A experiência pessoal, diz ele, também pauta a maioria dos seus projetos. “Preciso conseguir transporte adequado para as crianças daqui irem fazer tratamento em Salvador. Nós mesmos já perdemos consulta por não ter transporte. Também não temos neurologista na cidade, e acho que é possível trazer. A demanda é muito grande aqui.”
Problemas amplos
Para o economista e geógrafo François Bremaeker, criador do Observatório de Informações Municipais, o estímulo dos casos de microcefalia para a entrada de mães e pais na política segue uma tendência da política local brasileira: candidatos que passaram por tragédias ou dificuldades pessoais que se tornaram discussões públicas.
“Celso Russomano, que é candidato a prefeito em São Paulo, começou na política quando a esposa faleceu num hospital por falta de atendimento. E em São Paulo também há os pais do menino Ives Ota, que morreu assassinado”, relembra.
“Em boa parte dos municípios de pequeno porte, a pessoa consegue se eleger com 100 ou 200 votos. É muito fácil, em termos relativos, fazer uma articulação em torno de um tema específico e se eleger. Mas muitos prometem coisas que não conseguirão fazer.”
O cientista político e especialista em política municipal Marco Antônio Teixeira, da FGV-SP, diz que vereadores que se elegem a partir de casos de violência costumam “pegar carona na comoção social do caso”. Por isso, eles nem sempre conseguem mandatos satisfatórios, já que o debate sobre segurança se dá nos âmbitos estadual e federal.
Os candidatos que focam na saúde e no atendimento a pessoas com necessidades especiais, no entanto, têm melhores chances de avançar em suas propostas, diz Teixeira.
“O momento é oportuno porque o problema (do vírus Zika e da microcefalia) está disseminado pela sociedade. O mau atendimento às pessoas com deficiência também é histórico.

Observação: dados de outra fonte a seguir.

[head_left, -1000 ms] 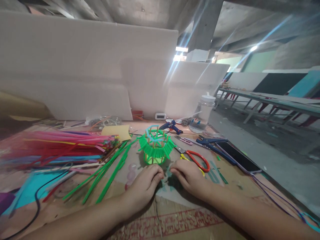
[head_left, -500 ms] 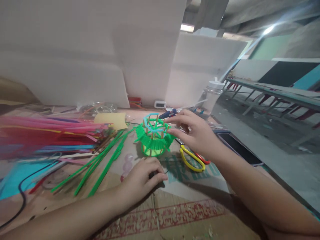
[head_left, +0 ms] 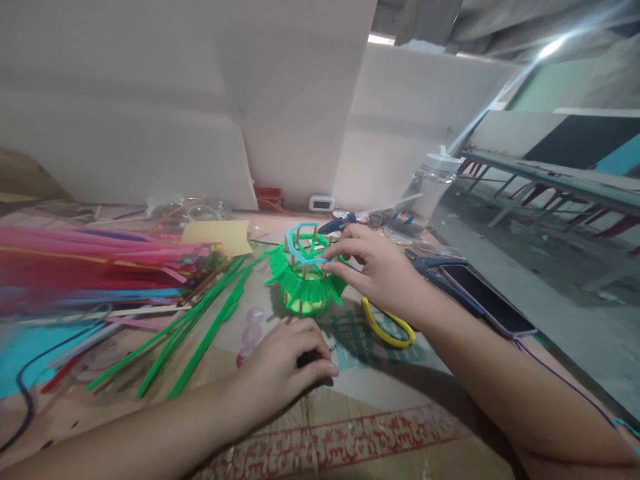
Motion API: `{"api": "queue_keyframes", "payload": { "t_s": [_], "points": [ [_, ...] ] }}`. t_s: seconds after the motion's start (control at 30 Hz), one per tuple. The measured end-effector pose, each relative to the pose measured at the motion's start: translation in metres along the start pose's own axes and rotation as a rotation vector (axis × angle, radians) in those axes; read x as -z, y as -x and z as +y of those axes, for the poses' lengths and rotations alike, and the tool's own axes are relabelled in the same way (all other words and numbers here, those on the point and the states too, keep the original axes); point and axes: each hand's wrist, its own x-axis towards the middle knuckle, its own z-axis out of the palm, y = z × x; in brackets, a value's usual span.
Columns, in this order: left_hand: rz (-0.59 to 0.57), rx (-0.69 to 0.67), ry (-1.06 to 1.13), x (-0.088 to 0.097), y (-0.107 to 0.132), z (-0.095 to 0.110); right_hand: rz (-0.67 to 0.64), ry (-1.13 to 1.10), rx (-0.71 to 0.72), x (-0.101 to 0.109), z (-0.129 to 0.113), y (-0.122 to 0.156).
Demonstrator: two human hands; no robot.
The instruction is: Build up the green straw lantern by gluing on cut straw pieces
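Observation:
A small round craft frame [head_left: 307, 285] stands upright on the table, with thin wooden posts, a pleated green skirt and a light-blue ring on top. My right hand [head_left: 380, 267] reaches over it from the right, thumb and fingertips pinched at the right side of the blue ring. Loosely bent on the table in front of the frame rests my left hand [head_left: 295, 357], nothing visible between thumb and fingers. Yellow-handled scissors [head_left: 387, 327] lie under my right hand, their blades hidden. Green pipe cleaners [head_left: 210, 333] lie to the left of the frame.
Bundles of pink and red strips [head_left: 100, 267] fill the left side, near a yellow card [head_left: 217, 238]. At the back are a small white clock [head_left: 321, 203] and a clear bottle [head_left: 435, 187]. A phone [head_left: 490, 300] lies at the right edge. White boards stand behind.
My right hand has shifted slightly forward and left along the blue ring, its fingertips closer to the ring's front right. The view has turned a little. My left hand stays in its place.

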Motion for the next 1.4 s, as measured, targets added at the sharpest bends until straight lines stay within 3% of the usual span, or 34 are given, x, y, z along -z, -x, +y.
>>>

E essas são questões que qualquer prefeitura tem como implementar políticas públicas para dar resposta.”
Para conseguir isso, segundo o cientista político, os candidatos não devem ser “vereadores de uma causa só”, caso sejam eleitos.
“A causa que os levou foi a da deficiência, mas ela não está dissociada de outras causas. Pessoas com necessidades especiais têm problemas como mobilidade nas cidades, dificuldade nas escolas municipais. Se tiverem esse olhar maior, eles transformam o debate sobre saúde em um debate mais amplo, que é como deve ser.”
Teixeira diz, ainda, que a experiência dos candidatos com portadores de necessidades especiais na família é importante para a criação de políticas públicas, mas não deve ser sua única contribuição.
“Há uma tendência de estes vereadores proporem só ações paliativas e pontuais. Mas é preciso juntar a experiência com o pensamento sobre as causas daquele problema.”